Every line of the records below that has the word "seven" should be copied.

- - - - - - -

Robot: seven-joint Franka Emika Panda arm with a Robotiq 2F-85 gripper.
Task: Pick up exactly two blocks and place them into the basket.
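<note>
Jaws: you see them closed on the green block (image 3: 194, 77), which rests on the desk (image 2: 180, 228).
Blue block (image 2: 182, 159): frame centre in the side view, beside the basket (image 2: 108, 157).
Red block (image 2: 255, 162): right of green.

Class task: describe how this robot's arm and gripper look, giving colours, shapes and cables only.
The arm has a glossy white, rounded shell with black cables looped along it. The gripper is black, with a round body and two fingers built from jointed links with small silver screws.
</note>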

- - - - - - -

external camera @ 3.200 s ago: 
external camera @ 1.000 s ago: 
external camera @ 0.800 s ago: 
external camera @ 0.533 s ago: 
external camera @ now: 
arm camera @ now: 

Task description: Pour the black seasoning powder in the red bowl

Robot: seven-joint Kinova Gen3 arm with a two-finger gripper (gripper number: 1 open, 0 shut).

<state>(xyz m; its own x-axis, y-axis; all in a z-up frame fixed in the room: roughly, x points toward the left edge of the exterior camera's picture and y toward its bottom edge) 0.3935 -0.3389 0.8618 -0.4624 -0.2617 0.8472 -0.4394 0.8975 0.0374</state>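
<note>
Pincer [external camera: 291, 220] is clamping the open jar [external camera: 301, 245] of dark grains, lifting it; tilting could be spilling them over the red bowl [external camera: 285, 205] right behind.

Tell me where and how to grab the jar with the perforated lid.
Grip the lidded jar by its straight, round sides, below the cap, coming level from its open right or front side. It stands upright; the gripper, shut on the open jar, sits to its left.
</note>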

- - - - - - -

● **Exercise answer**
Robot: seven-joint Franka Emika Panda arm with a Robotiq 2F-85 gripper.
Robot: seven-joint Kinova Gen3 arm with a two-finger gripper (gripper number: 1 open, 0 shut).

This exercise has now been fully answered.